The development of materials from renewable resources has attracted a lot of attention. The use of bio-based material is one alternative to solve a critical environmental problem from petroleum-based products consumption [1, 2]. These products are non-biodegradable and require several years for degradation [35]. Various methods such as incineration and recycling have been used to manage the plastic waste. However these methods are insufficient for solving the global environmental pollution [6, 7].

Starch is one of the alternative materials that have been widely used to produce biodegradable packaging due to its abundant and environmentally friendly [8, 9]. The common starch used for producing foam packaging includes cassava [10], corn [11], potato [12], and rice [13]. Novel sugar palm starch has lately been reported to be a good thin film-forming material for food packaging application due to its high amylose content (~37%) as compared to conventional starch polymers [1416]. Previous research reported that degree of polymerization efficiency was dependent on amylose content of the starch. Starch with different amylose/amylopectin ratio have different phase transition behaviors and rheological properties [17]. However, native starch has some disadvantages i.e. high water absorption and poor mechanical properties [18]. Recently, natural fibers such as sugarcane bagasse [19], cassava bagasse [20, 21], kraft pulp [22], sugar palm fiber [16] and oil palm fiber [13] have been used as reinforcing phase to improve the mechanical properties. Water absorption of starch foam was also enhanced by the addition of hydrophobic materials such as palm oil [22], essential oil [20, 2325], beeswax [26] and agar [14]. Essential oils are interesting hydrophobic natural additives with antimicrobial and antioxidant properties [20]. They are classified as generally recognized as safe (GRAS) compound and extensively used in the food industry [27, 28]. Essential oils have been incorporated into various types of bioactive packaging in order to extend the shelf life of food products and inhibit the growth of food-borne bacteria [20, 2325]. The addition of essential oils into edible films have been reported by many researchers whereas few studies have been focused on the effect of essential oils on the properties of biodegradable foams [2933]. Debiagi et al. [20] studied foam trays from synthetic biopolymer such a polyvinyl alcohol composite containing clove and oregano essential oils. The addition of essential oils improved the water adsorption and flexibility of specimens. The foam trays incorporated with oregano essential oil was the most effective on antimicrobial activity to inhibit the growth of Escherichia coli (E. coli) and Staphylococcus aureus (S. aureus).

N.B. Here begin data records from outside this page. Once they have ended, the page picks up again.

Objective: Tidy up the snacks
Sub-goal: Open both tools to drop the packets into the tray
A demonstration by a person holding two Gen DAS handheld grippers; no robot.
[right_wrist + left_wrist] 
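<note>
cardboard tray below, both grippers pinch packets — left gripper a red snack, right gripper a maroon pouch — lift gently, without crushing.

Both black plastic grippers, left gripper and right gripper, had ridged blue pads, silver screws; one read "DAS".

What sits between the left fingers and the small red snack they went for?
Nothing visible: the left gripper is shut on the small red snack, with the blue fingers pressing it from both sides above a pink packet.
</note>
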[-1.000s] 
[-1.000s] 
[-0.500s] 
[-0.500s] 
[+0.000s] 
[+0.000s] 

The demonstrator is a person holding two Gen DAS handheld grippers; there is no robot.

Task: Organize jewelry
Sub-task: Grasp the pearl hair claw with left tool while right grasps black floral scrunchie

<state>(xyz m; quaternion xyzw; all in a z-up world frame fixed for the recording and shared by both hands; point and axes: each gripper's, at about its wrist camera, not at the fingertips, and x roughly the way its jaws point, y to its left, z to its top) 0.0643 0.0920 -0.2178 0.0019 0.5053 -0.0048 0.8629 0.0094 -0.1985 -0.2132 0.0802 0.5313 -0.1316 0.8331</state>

Currently, there is no information about the effect of oregano essential oil (OEO) on the overall properties of natural biopolymer foam composite. Therefore, the purpose of this research is to investigate the properties of starch foam composite containing OEO in terms of physical, mechanical and biodegradable characteristics. The antimicrobial properties of the samples against gram-positive bacteria (S. aureus) and gram-negative bacteria (E. coli) are observed.

Materials and Methods

Materials

Cassava starch was purchased from Bangkok Interfood Ltd., Thailand. Sugarcane fiber with particle size of 180–250 µm was used. The OEO (Origanum vulgare) was obtained from Sigma-Aldrich Co. LLC.

Microbial Culture

Gram-positive bacteria (S. aureus ATCC25923) and gram-negative bacteria (E. coli ATCC25922) were obtained from Department of Microbiology, Faculty of Science, Khon Kaen University, Khon Kaen, Thailand.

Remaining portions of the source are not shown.